[ACTIVITY]: Below are records to retype exactly, except for the pictures.

Collected data
========================================================================

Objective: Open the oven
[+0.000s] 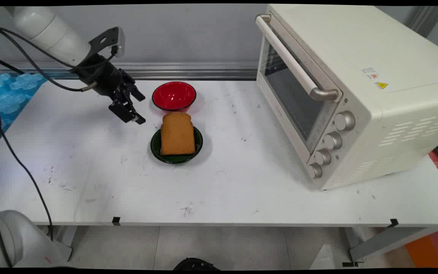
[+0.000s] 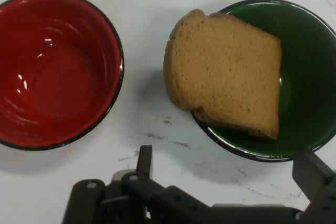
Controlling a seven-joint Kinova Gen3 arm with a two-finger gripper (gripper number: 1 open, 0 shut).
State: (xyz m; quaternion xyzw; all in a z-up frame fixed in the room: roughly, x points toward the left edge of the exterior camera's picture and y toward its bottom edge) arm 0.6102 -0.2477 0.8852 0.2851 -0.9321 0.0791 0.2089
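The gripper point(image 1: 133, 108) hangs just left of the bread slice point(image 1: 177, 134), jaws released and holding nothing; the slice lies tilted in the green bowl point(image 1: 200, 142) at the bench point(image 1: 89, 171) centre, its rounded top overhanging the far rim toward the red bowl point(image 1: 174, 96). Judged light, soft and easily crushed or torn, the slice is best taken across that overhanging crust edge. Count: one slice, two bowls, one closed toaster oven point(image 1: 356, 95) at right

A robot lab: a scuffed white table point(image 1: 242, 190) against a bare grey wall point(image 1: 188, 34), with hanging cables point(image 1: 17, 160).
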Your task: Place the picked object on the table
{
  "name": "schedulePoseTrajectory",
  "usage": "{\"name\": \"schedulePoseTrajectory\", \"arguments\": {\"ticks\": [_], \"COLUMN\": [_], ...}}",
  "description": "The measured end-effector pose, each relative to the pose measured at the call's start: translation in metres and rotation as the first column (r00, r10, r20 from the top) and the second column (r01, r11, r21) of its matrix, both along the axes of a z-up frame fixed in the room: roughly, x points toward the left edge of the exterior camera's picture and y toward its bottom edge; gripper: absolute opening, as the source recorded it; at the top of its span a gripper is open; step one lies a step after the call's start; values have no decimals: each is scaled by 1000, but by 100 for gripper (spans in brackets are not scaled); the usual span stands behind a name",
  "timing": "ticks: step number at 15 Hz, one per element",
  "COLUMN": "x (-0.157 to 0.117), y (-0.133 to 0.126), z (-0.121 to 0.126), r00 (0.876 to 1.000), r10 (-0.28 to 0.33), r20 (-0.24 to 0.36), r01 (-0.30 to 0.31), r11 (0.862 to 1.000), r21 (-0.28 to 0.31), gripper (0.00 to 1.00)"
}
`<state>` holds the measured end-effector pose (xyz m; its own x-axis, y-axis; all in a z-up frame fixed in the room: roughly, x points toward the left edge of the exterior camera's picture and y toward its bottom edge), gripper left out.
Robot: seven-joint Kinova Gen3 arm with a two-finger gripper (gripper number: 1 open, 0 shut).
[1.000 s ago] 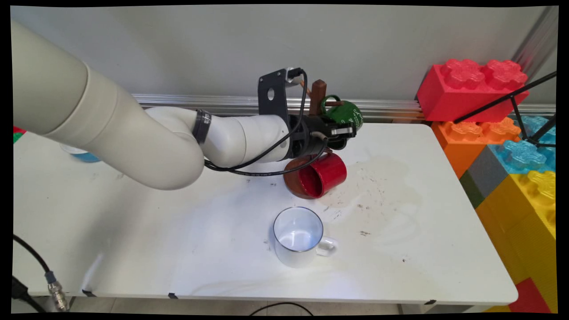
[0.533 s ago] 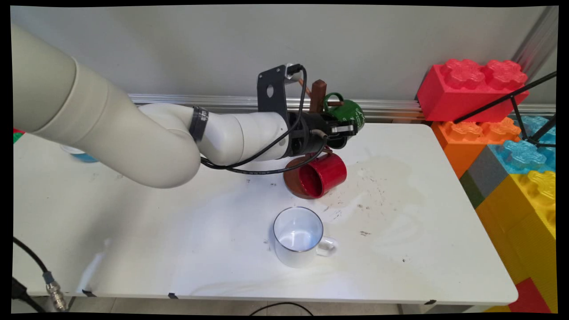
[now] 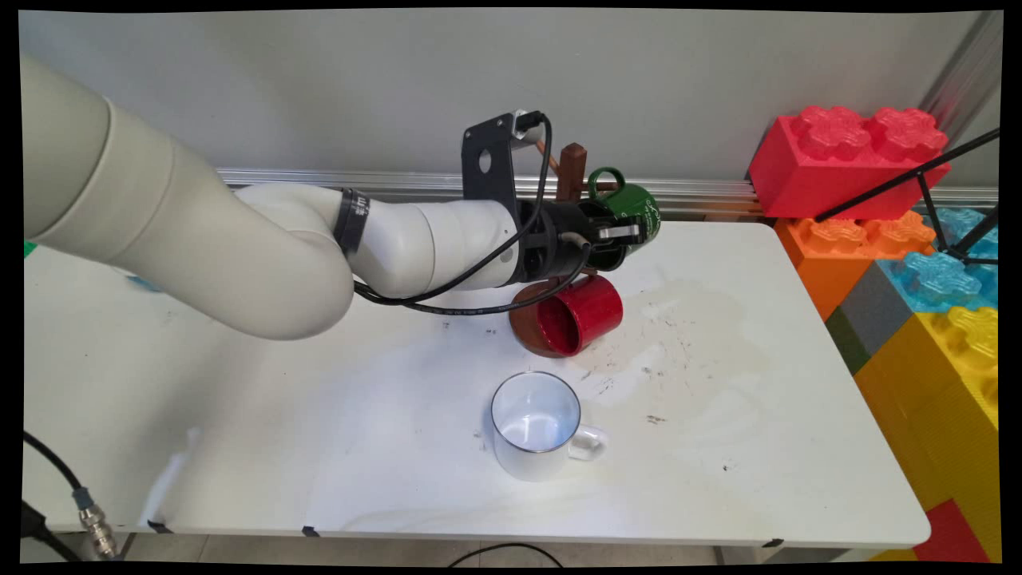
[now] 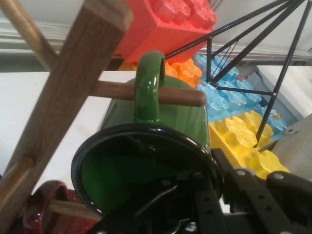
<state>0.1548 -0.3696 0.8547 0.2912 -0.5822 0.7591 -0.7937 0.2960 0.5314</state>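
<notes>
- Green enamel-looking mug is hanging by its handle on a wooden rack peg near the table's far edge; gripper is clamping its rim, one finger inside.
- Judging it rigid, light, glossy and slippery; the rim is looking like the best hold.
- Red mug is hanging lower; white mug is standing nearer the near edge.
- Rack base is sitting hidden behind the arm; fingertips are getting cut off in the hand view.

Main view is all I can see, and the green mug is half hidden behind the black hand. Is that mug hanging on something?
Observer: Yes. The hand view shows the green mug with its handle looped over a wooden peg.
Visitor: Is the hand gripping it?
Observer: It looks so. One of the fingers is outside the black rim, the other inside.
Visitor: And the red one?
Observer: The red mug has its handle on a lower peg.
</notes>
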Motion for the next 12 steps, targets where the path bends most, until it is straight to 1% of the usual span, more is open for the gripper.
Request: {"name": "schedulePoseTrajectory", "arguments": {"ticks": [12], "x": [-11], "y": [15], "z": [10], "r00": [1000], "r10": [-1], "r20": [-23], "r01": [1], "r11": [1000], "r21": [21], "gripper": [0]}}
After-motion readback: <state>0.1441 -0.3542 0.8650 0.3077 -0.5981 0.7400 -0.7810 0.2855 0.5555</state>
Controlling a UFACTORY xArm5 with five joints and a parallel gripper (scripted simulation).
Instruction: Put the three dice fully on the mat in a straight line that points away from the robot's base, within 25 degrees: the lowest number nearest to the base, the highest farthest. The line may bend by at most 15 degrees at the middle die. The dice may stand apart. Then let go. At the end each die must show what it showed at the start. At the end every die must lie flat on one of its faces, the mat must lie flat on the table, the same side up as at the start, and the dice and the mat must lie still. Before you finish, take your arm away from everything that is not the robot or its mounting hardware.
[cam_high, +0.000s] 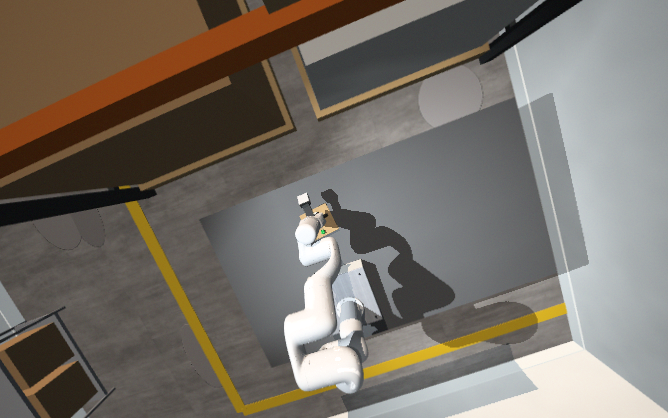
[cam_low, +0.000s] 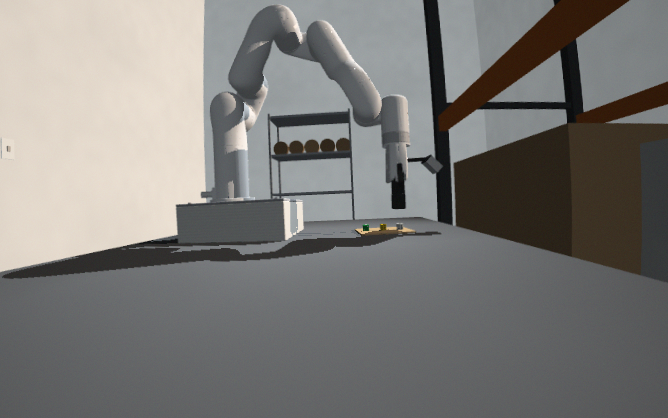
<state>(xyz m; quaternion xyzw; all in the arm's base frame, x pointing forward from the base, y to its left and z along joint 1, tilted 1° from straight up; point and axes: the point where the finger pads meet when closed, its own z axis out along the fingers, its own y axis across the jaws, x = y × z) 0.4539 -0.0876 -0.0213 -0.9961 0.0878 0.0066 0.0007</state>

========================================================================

[RESPONSE TO THE TASK]:
Objective: Open the oven
[+0.000s] 
[+0.000s] 
Controlling a seven-joint Kinova Gen3 arm with a two-finger gripper (gripper number: 1 open, 0 shut).
State: (xyz m; quaternion xyzw; all in a z-up frame fixed in the room: roughly, x points toward the left edge of the exterior camera's picture and y toward its bottom edge) arm 0.6102 -0.2477 0.8852 0.2851 -0.9321 0.0791 0.2089
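The gripper point(image 1: 133, 108) hangs just left of the bread slice point(image 1: 177, 134), jaws released and holding nothing; the slice lies tilted in the green bowl point(image 1: 200, 142) at the bench point(image 1: 89, 171) centre, its rounded top overhanging the far rim toward the red bowl point(image 1: 174, 96). Judged light, soft and easily crushed or torn, the slice is best taken across that overhanging crust edge. Count: one slice, two bowls, one closed toaster oven point(image 1: 356, 95) at right

A robot lab: a scuffed white table point(image 1: 242, 190) against a bare grey wall point(image 1: 188, 34), with hanging cables point(image 1: 17, 160).
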Your task: Place the picked object on the table
{
  "name": "schedulePoseTrajectory",
  "usage": "{\"name\": \"schedulePoseTrajectory\", \"arguments\": {\"ticks\": [_], \"COLUMN\": [_], ...}}",
  "description": "The measured end-effector pose, each relative to the pose measured at the call's start: translation in metres and rotation as the first column (r00, r10, r20 from the top) and the second column (r01, r11, r21) of its matrix, both along the axes of a z-up frame fixed in the room: roughly, x points toward the left edge of the exterior camera's picture and y toward its bottom edge; gripper: absolute opening, as the source recorded it; at the top of its span a gripper is open; step one lies a step after the call's start; values have no decimals: each is scaled by 1000, but by 100 for gripper (spans in brackets are not scaled); the usual span stands behind a name",
  "timing": "ticks: step number at 15 Hz, one per element",
  "COLUMN": "x (-0.157 to 0.117), y (-0.133 to 0.126), z (-0.121 to 0.126), r00 (0.876 to 1.000), r10 (-0.28 to 0.33), r20 (-0.24 to 0.36), r01 (-0.30 to 0.31), r11 (0.862 to 1.000), r21 (-0.28 to 0.31), gripper (0.00 to 1.00)"
}
`<state>` holds the measured end-effector pose (xyz m; its own x-axis, y-axis; all in a z-up frame fixed in the room: roughly, x points toward the left edge of the exterior camera's picture and y toward its bottom edge), gripper left out.
Robot: seven-joint Kinova Gen3 arm with a two-finger gripper (gripper number: 1 open, 0 shut).
[1.000 s ago] 
[0.533 s ago] 
[now] 
[now] 
<state>0.1548 -0.3696 0.8547 0.2912 -0.5822 0.7591 -0.7937 0.2960 0.5314</state>
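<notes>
- Green enamel-looking mug is hanging by its handle on a wooden rack peg near the table's far edge; gripper is clamping its rim, one finger inside.
- Judging it rigid, light, glossy and slippery; the rim is looking like the best hold.
- Red mug is hanging lower; white mug is standing nearer the near edge.
- Rack base is sitting hidden behind the arm; fingertips are getting cut off in the hand view.

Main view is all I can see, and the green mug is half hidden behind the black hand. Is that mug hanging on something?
Observer: Yes. The hand view shows the green mug with its handle looped over a wooden peg.
Visitor: Is the hand gripping it?
Observer: It looks so. One of the fingers is outside the black rim, the other inside.
Visitor: And the red one?
Observer: The red mug has its handle on a lower peg.
</notes>
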Motion for the next 12 steps, targets where the path bends most, until it is straight to 1% of the usual span, more is open for the gripper.
Request: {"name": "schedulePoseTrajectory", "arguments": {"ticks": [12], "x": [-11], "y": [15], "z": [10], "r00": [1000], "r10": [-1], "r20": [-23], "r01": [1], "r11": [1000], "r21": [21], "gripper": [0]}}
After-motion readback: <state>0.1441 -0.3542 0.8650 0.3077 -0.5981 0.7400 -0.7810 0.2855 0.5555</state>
Controlling a UFACTORY xArm5 with five joints and a parallel gripper (scripted simulation).
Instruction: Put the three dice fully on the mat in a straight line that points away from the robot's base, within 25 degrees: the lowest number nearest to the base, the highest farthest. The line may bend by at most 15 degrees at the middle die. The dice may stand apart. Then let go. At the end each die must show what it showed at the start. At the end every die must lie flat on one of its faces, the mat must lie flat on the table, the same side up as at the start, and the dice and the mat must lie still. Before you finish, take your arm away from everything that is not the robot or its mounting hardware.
[cam_high, +0.000s] 
[cam_low, +0.000s] 
<state>(xyz m; quaternion xyzw; all in the arm's base frame, x pointing forward from the base, y to its left and z along joint 1, tilted 1° from straight up; point and axes: the point where the finger pads meet when closed, its own z axis out along the fingers, its own y axis across the jaws, x = y × z) 0.4539 -0.0876 -0.0213 -0.9961 0.0878 0.0066 0.0007</state>

There is nothing further to add to the answer.